**Task statement:** Copy every line below that has the word "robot" in it.

Entries taken from a collection:
.....

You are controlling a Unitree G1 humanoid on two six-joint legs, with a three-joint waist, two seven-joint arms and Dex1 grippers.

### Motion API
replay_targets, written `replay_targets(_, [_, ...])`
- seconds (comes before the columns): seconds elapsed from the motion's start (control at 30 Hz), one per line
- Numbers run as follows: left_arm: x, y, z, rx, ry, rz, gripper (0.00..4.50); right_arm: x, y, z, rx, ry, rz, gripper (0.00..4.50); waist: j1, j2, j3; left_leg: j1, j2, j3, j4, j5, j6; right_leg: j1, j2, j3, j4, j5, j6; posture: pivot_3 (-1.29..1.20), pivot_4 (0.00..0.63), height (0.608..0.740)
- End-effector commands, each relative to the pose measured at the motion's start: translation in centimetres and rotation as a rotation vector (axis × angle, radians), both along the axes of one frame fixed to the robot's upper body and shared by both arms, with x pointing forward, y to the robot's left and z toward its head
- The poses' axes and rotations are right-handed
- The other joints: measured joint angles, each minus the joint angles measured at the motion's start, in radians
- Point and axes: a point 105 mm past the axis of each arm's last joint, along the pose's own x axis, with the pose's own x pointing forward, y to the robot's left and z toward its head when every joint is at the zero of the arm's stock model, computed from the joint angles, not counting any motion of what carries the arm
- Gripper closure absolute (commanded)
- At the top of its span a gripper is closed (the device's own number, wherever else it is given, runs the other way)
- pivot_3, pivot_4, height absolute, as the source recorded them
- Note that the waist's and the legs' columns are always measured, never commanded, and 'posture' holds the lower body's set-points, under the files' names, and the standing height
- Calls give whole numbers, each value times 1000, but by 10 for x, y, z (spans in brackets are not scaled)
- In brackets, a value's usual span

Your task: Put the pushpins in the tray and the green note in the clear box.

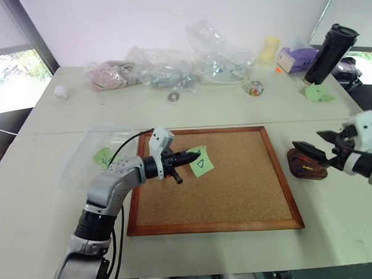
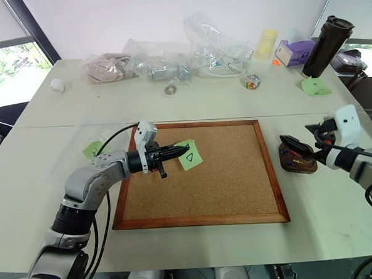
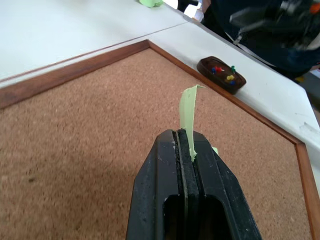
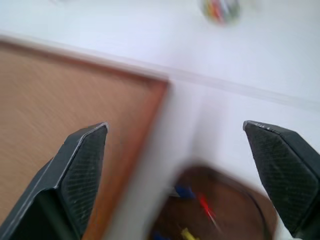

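Looking first through the left eye view, the left gripper (image 1: 190,158) is closed on one edge of the green note (image 1: 201,163), the one with a drawn triangle, and holds it in the air above the cork board (image 1: 225,193). The clear box (image 1: 88,153) lies just beside the board, near this arm, with another green note (image 1: 104,157) seen through it. On the other side, the right gripper (image 1: 319,147) stands wide open and empty over the tray (image 1: 307,165). In the right eye view the same paper (image 2: 189,155) hangs free from the closed fingertips and touches nothing else. In the left wrist view the two black fingers (image 3: 165,165) press flat together with the thin paper between them, and the free part curls upward, so I judge it very light and soft; it will bend and flutter, and the sticky strip may cling to a pad at release. The edge is the right place to hold it, as now. This view also shows pushpins (image 3: 222,72) of several colours lying in the tray. In the right wrist view the pads (image 4: 85,165) are far apart, with the dish and pins blurred below them. The pins are hard, small and slippery, best taken by the head.
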Motion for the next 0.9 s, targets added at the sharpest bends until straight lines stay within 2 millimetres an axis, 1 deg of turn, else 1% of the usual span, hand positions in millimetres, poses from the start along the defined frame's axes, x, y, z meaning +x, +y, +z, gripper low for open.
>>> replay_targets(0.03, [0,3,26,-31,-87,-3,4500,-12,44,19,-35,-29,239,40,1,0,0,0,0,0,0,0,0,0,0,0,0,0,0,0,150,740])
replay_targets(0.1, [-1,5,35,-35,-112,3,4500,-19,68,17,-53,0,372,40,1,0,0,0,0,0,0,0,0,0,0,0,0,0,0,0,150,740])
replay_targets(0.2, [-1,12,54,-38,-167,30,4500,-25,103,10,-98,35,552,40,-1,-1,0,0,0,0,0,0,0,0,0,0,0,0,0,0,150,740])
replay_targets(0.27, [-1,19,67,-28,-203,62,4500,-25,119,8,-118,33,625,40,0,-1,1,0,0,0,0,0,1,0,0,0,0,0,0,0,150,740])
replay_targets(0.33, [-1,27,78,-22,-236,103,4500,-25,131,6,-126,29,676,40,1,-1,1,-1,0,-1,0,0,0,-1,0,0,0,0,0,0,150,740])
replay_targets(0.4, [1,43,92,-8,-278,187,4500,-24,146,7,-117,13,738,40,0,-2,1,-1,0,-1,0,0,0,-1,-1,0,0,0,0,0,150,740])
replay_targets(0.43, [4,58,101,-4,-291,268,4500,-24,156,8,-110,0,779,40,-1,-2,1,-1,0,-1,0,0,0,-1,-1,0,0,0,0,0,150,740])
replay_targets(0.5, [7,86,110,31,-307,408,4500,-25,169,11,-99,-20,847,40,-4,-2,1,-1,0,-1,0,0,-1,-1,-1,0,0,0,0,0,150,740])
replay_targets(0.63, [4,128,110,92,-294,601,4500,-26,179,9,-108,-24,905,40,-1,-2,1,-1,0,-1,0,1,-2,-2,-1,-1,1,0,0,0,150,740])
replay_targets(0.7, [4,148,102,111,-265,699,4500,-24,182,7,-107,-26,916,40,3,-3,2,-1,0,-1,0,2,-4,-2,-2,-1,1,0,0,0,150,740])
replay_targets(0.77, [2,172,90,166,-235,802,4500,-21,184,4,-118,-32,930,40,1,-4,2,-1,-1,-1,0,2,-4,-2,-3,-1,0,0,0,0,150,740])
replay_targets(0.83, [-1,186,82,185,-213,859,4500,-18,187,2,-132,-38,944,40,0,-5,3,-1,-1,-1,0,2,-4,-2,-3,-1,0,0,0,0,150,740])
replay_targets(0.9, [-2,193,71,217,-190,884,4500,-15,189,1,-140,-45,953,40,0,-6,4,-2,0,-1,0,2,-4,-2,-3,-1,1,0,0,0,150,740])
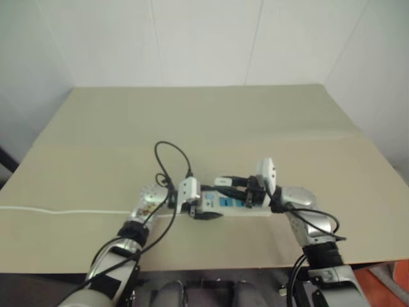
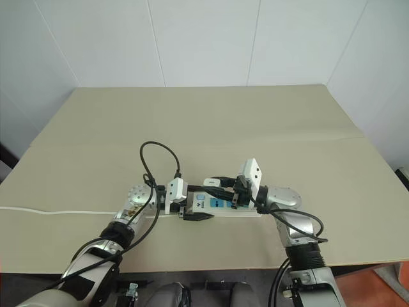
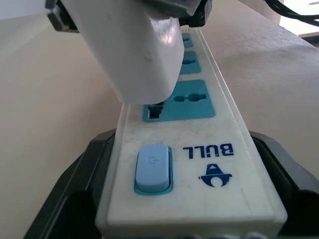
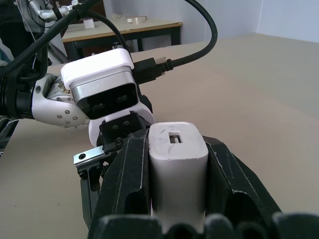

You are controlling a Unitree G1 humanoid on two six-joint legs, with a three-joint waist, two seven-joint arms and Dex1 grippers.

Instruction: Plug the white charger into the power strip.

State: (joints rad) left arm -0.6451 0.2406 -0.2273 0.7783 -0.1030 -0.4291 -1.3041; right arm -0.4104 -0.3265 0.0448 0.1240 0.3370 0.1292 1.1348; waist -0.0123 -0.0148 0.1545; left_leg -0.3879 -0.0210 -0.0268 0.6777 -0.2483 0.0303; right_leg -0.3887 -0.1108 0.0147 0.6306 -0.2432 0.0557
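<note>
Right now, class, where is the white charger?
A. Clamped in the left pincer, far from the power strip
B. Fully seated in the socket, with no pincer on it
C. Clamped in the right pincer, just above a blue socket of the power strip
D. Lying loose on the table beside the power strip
C: the right pincer clamps the white charger between its fingers, and the charger hangs over a blue socket of the power strip.

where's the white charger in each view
Left eye view: white charger, low centre, in the right tool above the power strip.
Right eye view, same spot.
Left wrist view, top, over the socket beside the blue switch.
Right wrist view, bottom centre, clamped.
Shared landmark: the power strip.
</note>
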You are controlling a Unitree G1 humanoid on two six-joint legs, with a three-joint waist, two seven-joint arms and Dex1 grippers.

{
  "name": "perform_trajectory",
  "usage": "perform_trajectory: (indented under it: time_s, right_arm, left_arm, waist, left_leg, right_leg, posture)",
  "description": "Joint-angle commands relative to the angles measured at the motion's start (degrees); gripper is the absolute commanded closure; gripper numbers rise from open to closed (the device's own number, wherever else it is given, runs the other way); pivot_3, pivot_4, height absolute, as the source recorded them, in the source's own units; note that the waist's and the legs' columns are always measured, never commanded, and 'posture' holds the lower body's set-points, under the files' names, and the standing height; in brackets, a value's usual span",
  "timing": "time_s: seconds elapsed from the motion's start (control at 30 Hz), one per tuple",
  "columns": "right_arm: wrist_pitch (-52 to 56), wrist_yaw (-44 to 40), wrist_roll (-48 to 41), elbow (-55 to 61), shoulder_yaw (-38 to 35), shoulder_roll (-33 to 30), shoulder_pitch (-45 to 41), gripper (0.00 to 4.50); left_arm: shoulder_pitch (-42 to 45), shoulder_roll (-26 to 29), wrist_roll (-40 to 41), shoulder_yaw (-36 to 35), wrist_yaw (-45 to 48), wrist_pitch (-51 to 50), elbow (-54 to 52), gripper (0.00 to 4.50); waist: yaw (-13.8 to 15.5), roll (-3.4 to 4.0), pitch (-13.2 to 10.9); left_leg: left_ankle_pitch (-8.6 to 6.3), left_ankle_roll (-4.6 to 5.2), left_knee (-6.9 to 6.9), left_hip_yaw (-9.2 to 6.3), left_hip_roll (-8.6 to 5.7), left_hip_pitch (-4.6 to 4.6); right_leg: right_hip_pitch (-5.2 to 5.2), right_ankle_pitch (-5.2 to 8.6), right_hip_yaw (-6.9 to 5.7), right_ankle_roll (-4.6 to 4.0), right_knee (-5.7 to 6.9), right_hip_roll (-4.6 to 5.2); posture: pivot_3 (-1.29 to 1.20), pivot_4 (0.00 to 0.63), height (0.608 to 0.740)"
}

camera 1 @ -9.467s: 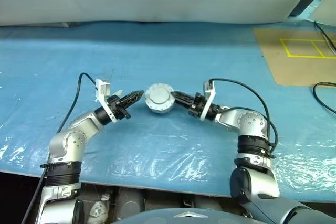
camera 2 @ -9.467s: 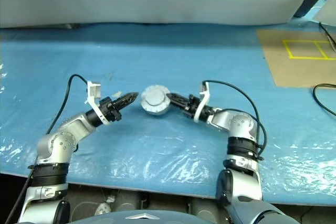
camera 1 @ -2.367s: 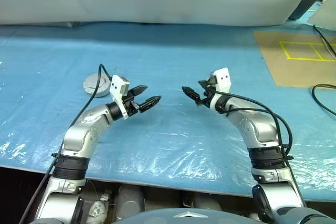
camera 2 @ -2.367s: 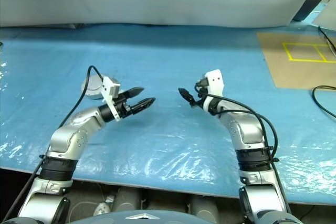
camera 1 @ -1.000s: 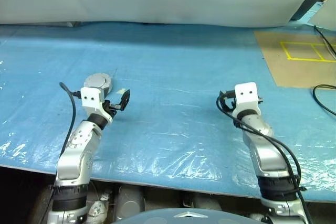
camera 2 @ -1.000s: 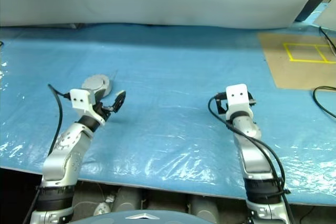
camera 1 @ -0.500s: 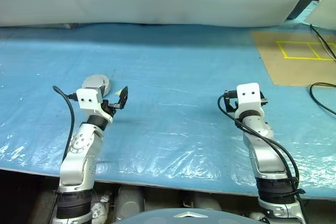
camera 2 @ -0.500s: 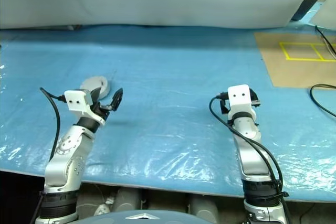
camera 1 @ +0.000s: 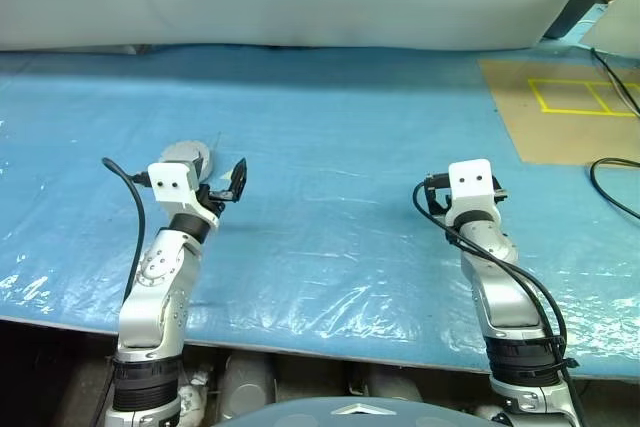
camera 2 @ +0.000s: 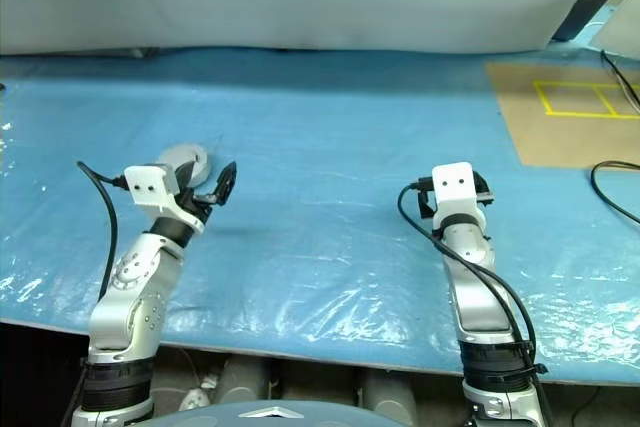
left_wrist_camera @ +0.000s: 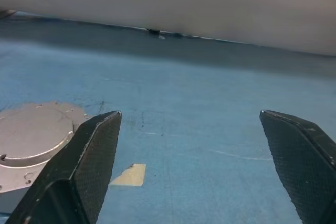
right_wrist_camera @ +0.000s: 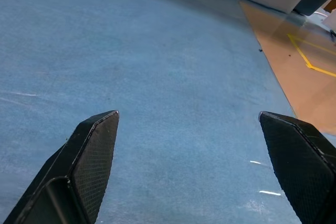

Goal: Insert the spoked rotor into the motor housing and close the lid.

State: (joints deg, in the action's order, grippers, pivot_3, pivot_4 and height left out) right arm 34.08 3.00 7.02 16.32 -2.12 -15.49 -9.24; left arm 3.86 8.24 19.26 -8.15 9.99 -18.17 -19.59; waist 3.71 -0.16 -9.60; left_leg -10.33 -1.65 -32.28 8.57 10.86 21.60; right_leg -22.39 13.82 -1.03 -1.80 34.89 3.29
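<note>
I have both arms drawn back toward the near edge of the table, forearms raised and pointing forward, well apart from one another. The left gripper point(left_wrist_camera: 194, 166) has its jaws spread wide with nothing between them, and the right gripper point(right_wrist_camera: 189, 166) is the same: wide apart, empty, looking out over bare blue sheet point(camera 1: 330, 147).

The motor housing point(left_wrist_camera: 31, 140) sits on the sheet on my left side, just beyond and a little outside the left gripper. From the wrist camera I see a flat, pale grey round top with small tabs at its rim, so I judge the lid point(left_wrist_camera: 34, 129) is down over the cup. I see no copper windings and no spoked rotor, which suits the rotor being shut inside, though I can't confirm that from here. A small tan scrap point(left_wrist_camera: 128, 176) lies on the sheet just beside the housing.

I read this posture as a let-go: the housing rests on its own, touched by neither gripper, and the hands are held off it with jaws apart so nothing drags or tips it. The right arm is kept far from the work, near the tan board with yellow lines point(camera 1: 570, 107), out of the way.

By my judgement the job is at or near its end. If anything remains, it's checking that the lid sits flush all round.
</note>
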Motion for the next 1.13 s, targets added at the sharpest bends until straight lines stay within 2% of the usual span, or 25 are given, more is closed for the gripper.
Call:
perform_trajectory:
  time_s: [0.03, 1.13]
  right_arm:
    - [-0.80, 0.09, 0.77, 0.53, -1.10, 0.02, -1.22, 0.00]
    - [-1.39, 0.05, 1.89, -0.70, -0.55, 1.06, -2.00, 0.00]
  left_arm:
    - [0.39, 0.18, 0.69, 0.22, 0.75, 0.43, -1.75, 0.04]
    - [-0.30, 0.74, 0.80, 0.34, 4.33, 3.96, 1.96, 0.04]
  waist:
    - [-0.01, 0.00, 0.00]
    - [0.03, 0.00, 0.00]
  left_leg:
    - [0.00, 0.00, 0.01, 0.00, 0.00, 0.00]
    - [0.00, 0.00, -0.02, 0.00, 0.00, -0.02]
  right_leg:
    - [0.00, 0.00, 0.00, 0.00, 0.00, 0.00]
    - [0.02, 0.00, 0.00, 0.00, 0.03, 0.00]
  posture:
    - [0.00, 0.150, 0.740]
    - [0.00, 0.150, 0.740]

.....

**Response to the exercise:**
- End-effector commands, each relative to the pose measured at the motion's start: translation in centimetres and rotation as a rotation vector (axis × angle, radians), both along the axes of one frame fixed to the robot's upper body and shared by both arms, with x pointing forward, y to the robot's left and z toward its head
- Point and axes: a point 105 mm past the axis of each arm's last joint, along the pose's own x axis, with the pose's own x pointing forward, y to the robot's left and z toward its head when every joint is at the zero of the arm's stock model, computed from the joint angles, not counting any motion of what carries the arm

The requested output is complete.